La pequeña Camila esperó a que su casa estuviera vacía para salir. No se lo permitían desde que la fiera desapareció a su hermano mayor.
Ajustó la puerta sin terminar de
cerrarla, no quería quedarse afuera al volver. Caminó por la vereda haciendo
equilibrio sobre el bordillo, rumbo al monte que le prohibieron acercarse
cuando aún podía salir a jugar.
Durante los primeros ataques del
monstruo, la escondían en el armario de sus padres para que no la encontrara.
Lo único que conocía de la bestia era el rugir de su arremetida y los gritos de
sus víctimas. Nunca le gustó ese armario, le parecía demasiado oscuro. Por eso
se quedaba mirando el pasillo a través de la rendija que dejaba la puerta del
closet y el suelo.
Hubo un día en que la fiera se
levantó hambrienta. Recorrió el pueblo buscando algo para devorar, dejando a su
paso los cadáveres de los hombres que se interponían, llenos de agujeros por
sus filosos dientes. La semana siguiente, Camila entendió que la bestia se
alimentaba de niños, porque su mejor amigo nunca volvió a la escuela.
La niña continuó su recorrido con
miedo, manteniéndose alerta al pasar frente a las casas del camino para no ser
reconocida. No solo quería evitar el regaño de sus padres, sino también que los
vecinos se asustaran al ver un fantasma. Se lo había dicho su mamá la noche en
que la bestia se llevó a su hermano:
“A partir de hoy estás muerta
para este mundo.

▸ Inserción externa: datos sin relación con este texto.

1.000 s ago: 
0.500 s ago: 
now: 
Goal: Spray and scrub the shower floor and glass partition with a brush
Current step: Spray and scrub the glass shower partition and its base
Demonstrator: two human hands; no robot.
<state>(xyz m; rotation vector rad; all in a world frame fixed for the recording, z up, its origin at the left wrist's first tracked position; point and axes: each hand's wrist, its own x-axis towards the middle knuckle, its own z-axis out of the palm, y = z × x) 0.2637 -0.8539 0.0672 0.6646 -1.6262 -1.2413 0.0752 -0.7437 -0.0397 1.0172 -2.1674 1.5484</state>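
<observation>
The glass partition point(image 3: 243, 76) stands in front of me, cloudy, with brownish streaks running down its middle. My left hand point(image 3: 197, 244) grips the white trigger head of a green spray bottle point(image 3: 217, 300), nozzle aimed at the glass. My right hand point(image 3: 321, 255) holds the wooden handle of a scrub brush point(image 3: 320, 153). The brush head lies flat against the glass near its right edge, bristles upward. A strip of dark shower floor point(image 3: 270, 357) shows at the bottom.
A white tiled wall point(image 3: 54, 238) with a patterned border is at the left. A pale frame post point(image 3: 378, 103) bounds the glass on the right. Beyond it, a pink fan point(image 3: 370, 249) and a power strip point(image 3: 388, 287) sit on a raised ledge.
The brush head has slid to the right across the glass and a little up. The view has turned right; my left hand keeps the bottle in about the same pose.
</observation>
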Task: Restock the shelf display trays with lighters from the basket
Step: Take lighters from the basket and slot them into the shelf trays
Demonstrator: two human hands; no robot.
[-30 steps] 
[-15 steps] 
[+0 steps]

Te queda prohibido abrir la puerta”.
Había iniciado su viaje para
negociar con el monstruo y que así dejara de atemorizar a la gente. Le tenían
tanto miedo que nunca intentaron hablar con él para detenerlo. Tal vez ella
podría ofrecerle algunos de los dulces que llevaba en el bolsillo, para que no
tuviera que seguir llevándose a sus amigos.

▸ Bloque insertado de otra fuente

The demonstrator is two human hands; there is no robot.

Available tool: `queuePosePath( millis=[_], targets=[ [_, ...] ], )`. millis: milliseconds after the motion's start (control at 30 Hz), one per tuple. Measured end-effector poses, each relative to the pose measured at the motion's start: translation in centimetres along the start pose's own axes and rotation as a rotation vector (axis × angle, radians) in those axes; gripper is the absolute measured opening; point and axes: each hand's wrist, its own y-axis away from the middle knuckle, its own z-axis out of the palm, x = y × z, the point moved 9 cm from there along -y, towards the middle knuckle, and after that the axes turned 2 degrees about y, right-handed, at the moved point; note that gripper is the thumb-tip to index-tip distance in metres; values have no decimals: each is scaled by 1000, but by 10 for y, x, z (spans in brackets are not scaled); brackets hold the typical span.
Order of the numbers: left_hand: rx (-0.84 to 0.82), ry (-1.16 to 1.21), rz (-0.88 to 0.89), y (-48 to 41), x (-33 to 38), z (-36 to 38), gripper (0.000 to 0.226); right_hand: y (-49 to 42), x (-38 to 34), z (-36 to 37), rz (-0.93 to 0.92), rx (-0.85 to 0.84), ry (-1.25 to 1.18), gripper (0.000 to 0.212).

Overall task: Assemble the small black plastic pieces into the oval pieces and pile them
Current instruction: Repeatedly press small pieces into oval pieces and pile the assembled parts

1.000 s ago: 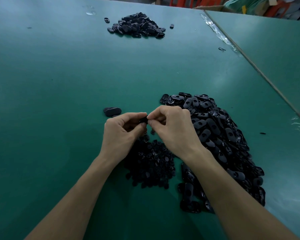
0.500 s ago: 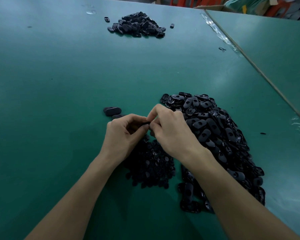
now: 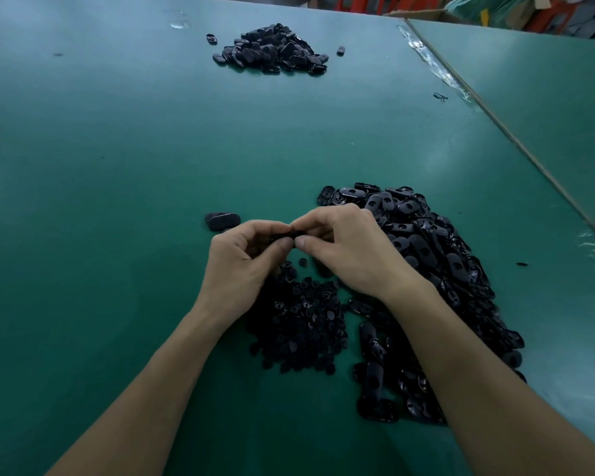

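On the green table, the big oval pile at the right, the heap of small pieces under the wrists and the far pile lie just as they did a second ago; nothing has been added to any of them. A couple of loose ovals also stay put just beyond the left hand. The change is confined to the hands, and it is slight. The right hand dipped over the left half a second ago and has come back level. Both hands' curled fingers and thumbs now pinch one dark oval between them, held just above the table over the heap's far edge. Whether a small piece is already seated in it cannot be told, since the fingers hide it. The short press-and-return suggests an insert being pushed home. This unit appears near finished but is not yet set on a pile.
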Motion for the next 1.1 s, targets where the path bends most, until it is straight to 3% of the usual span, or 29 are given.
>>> queuePosePath(
  millis=[233, 500, 867, 1100],
  targets=[
    [3, 89, -23, -3, -7, -4, 21, -1, 8, 0, 24, 52, -97, 6],
    [-12, 98, -37, -2, -7, -2, 22, 3, 9, -1, 55, 109, -151, 10],
    [57, -20, 72, -1, 4, -8, 23, 1, 6, -3, 20, 34, -128, 10],
    [351, -236, 109, -4, 10, -52, 21, 2, 24, -22, 43, 55, 284, 32]
  ],
)
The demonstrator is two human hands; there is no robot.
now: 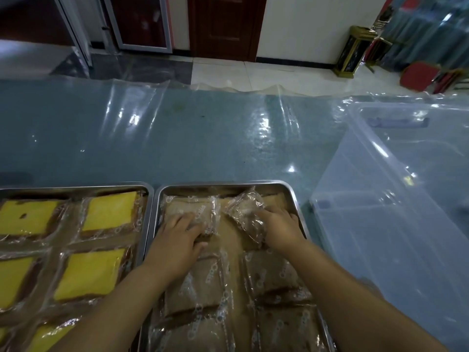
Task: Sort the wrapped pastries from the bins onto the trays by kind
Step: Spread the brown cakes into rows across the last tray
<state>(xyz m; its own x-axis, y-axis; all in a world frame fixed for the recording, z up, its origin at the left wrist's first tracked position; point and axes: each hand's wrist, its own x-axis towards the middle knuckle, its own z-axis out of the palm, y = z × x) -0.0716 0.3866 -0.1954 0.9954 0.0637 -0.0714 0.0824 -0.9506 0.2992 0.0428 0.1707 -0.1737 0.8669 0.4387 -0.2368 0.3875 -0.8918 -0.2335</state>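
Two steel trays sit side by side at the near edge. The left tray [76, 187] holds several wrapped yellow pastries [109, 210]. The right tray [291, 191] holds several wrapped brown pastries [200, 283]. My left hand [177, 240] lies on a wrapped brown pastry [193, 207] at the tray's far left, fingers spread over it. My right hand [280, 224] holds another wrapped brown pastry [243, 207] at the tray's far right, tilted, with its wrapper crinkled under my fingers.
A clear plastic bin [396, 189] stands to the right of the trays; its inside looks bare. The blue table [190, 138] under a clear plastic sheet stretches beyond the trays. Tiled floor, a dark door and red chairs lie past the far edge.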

Camila supo que el monstruo podía
hablar por una de las veces que estaba escondida en el armario. La fiera golpeó
con fuerza la puerta de la casa y, con una voz imponente, exigió que le
entregaran al ladrón. Su padre trató de resistirse, pero fue inútil. El
monstruo cruzó el pasillo, justo frente a los ojos de Camila, aunque ella solo
alcanzó a verle los pies. Quedó paralizada. Eran como los de un ciempiés: tres
pares, uno tras otro, todos calzados con botas negras. El monstruo entró en la
habitación de su hermano y lo sacó de la casa entre gritos. Ni siquiera pudo
despedirse de él.
La larga caminata llegó a su fin,
frente al monte donde la fiera tenía su madriguera. Camila temblaba, más de
miedo que de frío. A su alrededor, una niebla espesa lo cubría todo. Se tragó
el temor y se adentró en lo oscuro de los árboles, esquivando la maleza, con la
mirada fija en el suelo para no dar un paso en falso. Entonces vio las botas
negras del monstruo.
Lo único que se encontró de
Camila fueron sus zapatos, colgados de una rama.